With Invasion of Ukraine, Putin has Triggered a Fourth Wave of Archaization in Russia, Something that Country Won’t Escape Quickly, Kulbaka Says

Paul Goble

            Staunton, Sept. 21 – Before last year, Russia had experienced three waves of archaization over the past 110 years, the first after the 1917 revolution, the second with the onset of World War II, and the third in 1991 with the collapse of the USSR and the beginning of market reforms, Nikolay Kulbaka says.

            According to the independent Russian economist, each of these was “the result of a crisis in the previous management model” in Russia and “the illusion” among some parts of its elites that stability and the existing order can be maintained by turning backward rather than seeking modernization (reforum.io/blog/2023/09/21/kak-preodolet-serijnuyu-arhaizacziyu-rossii/).

            But such attempts had in each case “the opposite effect.” They destroyed the remaining parts of the previous system, exacerbated social conflicts, and increased by criminal activities and fights over the redistribution of property; and they led to “mass emigration of those who either felt vulnerable or had the qualification for better opportunities abroad.”

            Whenever a socio-economic system is destroyed, that can be a catalyst for intensive modernization, “especially if the country involved lags significantly behind the level of development in neighboring countries, Kulbaka argues, noting that this was the case in all three of the previous turns to archaization after a time.

            Unfortunately, this trend was undermined in all three cases by those who felt they had to turn to past models of rule lest modernization itself lead to challenges to their political power. Even more unfortunately, he continues, “the crisis that began in 2022 apparently opens the way for a fourth wave of archaization,” one whose “trajectory and consequences remain uncertain.”

            According to Kulbaka, “a distinctive feature” of the current wave “is the absence of an obvious modernization component.” Instead, it is taking place “under the banner of conservatism,” although some efforts at import substitution suggest that “a certain element of modernization is still present.”

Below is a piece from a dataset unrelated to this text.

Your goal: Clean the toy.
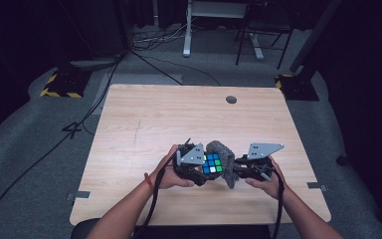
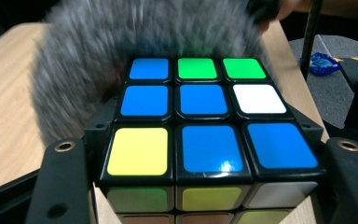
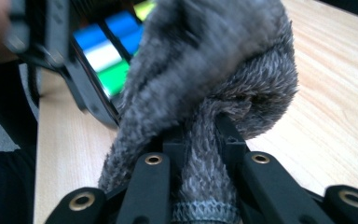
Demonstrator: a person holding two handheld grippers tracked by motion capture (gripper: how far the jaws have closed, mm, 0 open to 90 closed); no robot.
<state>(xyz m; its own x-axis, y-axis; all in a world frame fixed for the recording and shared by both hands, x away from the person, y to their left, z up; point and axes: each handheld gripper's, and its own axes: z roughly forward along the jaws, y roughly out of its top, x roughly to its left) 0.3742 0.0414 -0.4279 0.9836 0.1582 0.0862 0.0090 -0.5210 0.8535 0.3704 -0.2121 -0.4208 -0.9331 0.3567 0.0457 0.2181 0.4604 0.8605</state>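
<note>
A puzzle cube with blue, green, white and yellow squares on top sits between the jaws of my left gripper, which is shut on it just above the table. The left gripper view has the cube close up, clamped by black jaws on both sides. My right gripper is shut on a bunched grey fuzzy cloth. That cloth presses against the far side of the cube. In the left gripper view the cloth looks blurred behind the cube.
The wooden table has a round cable hole near its far edge. Cables trail from both grippers off the near edge. Beyond the table stand desk legs and floor cables on grey carpet.
</note>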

            But because the modernization component is relatively small, a future transition of Russia “from an archaic to a modern way of thinking will take a long time, at least ten to fifteen years.” And during that period, rapid growth in comes won’t prove a panacea as it will only “increase social inequality.”

            This suggests, Kulbaka concludes, that “Russia will face an economic recession in the near future which will further consolidate archaic tendencies in society and increase the lag behind developed countries that Russia currently suffers.”